Und das hat sie ja auch. Mensch, bin ich froh, dass sie es dieser dämlichen Kuh gegeben hat! Und dass sie den Namen ihres Vaters wirklich kannte.
»Cool!«, sage ich vorne – beinahe, als wäre ich die Lehrerin. Weil ich Carla natürlich beistehen will. »Jan Brandt ist ein klasse Name!«
Da nicken die meisten im Zimmer heftig. Carla mögen fast alle total gern.
Dankbar sieht sie mich an. Und ich lächele zufrieden zurück.
Siehst du, Frau Heinzig? SO macht man das! Fast ein bisschen stolz gucke ich zu unserer Klassenlehrerin rüber, die neben den Topfpflanzen am Fensterbrett steht.
Frau Heinzig atmet ebenfalls hörbar aus. »Na schön! Dann ist das ja nun geklärt.« Danach atmet sie leider wieder ein. »Machen wir also weiter!« Sie sieht nach vorne. »Malea?« Und lächelt wieder. (Hilfe!) »Wo waren wir?«
»Bei Maleas Schwestern!«, ruft Camilla und guckt mich so erwartungsvoll an, als würde ich ein Märchen vorlesen, das an der spannendsten Stelle unterbrochen wurde. »Erzähl weiter von deinen Schwestern!«
Frau Heinzig lacht und schüttelt den Kopf. »Nein, nein, Camilla! Malea erzählt uns hier nichts. Sie stellt sich vor!« Sie macht eine kleine Pause. Vermutlich damit wir Zeit haben, den Unterschied zu begreifen. »Beim Vorstellen hält man alles sehr knapp und liefert nur die wichtigsten Informationen. Also, bitte, Malea! Noch ein paar Informationen zu deiner Person!«
Ich fühle mich wie ein Auto in tiefem Nebel und gucke vermutlich auch so. Was für Informationen will sie denn nun?
»Sie will wissen, wie groß du bist und wie viel du wiegst!«, raunt mir John aus der ersten Reihe zu.
»Das geht ja wohl keinen was an!«, raunze ich zurück und gucke an mir runter.
Ich sehe prima aus. Aber das brauche ich ja wohl bei einer Vorstellung nicht extra zu erwähnen. Außerdem kann ich mich nicht erinnern, wann Iris mich das letzte Mal gemessen hat oder wann ich auf einer Waage stand.
Frau Heinzig lacht. »Nein, nein, natürlich brauchst du uns nicht zu sagen, was du wiegst oder wie groß du bist.
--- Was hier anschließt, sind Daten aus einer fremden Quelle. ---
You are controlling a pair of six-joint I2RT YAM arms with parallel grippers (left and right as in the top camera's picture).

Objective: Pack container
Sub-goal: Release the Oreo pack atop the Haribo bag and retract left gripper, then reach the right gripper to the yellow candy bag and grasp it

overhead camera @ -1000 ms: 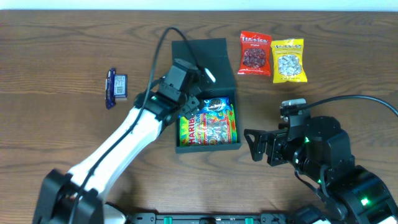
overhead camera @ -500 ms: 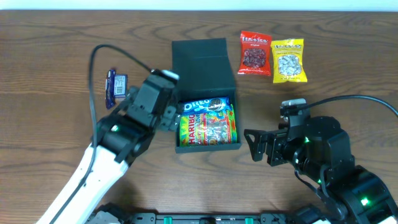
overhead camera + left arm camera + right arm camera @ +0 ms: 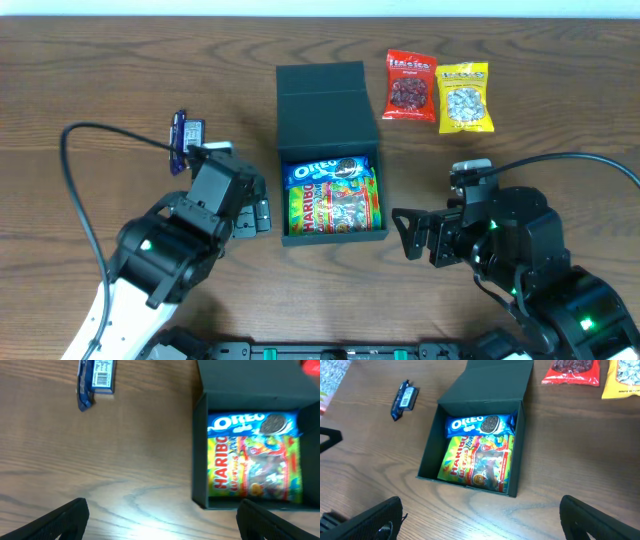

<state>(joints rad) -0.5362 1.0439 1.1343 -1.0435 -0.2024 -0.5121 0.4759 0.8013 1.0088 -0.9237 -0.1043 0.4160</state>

Aber du könntest deine Hobbys aufzählen und deine Lieblingsfächer in der Schule«, schlägt sie vor.
Ich seufze erbärmlich. Das kann ja noch Jahre dauern!
»Okay«, nicke ich ergeben, »also, meine Hobbys sind Surfen und …«
Ich überlege. Spionieren, wollte ich eigentlich sagen. Schließlich ist mein tägliches Geheimagententraining das, was ich am liebsten mache. Aber ein Hobby ist das natürlich nicht! Ich trainiere ja für meinen späteren Beruf!
Dann fällt mir unser kleiner Hugo ein, den wir gerade ein paar Wochen haben und mit dem ich zweimal die Woche nachmittags zum Welpentraining in eine Hundeschule gehe. »Und Hunde.«
»Sehr schön, Malea!«, lobt Frau Heinzig endlich. »Bravo! Das hast du fürs erste Mal wirklich sehr gut gemacht! Und jetzt darfst du den Nächsten aussuchen, der sich vorstellt. Und DU übernimmst dann das Korrigieren, ich werde nur still zuhören.«
Was, ich? Au ja!
Ich sehe, wie Lasse erschrocken versucht, sich auf seinem Stuhl zu verkriechen, und grinse schon. Hihi – selbst schuld! Was lachst du auch eine arme Freundin aus, die hilflos vor der Klasse steht! Doch dann fällt mein Blick auf die fiese Tanja. Na warte, der werd ich’s geben!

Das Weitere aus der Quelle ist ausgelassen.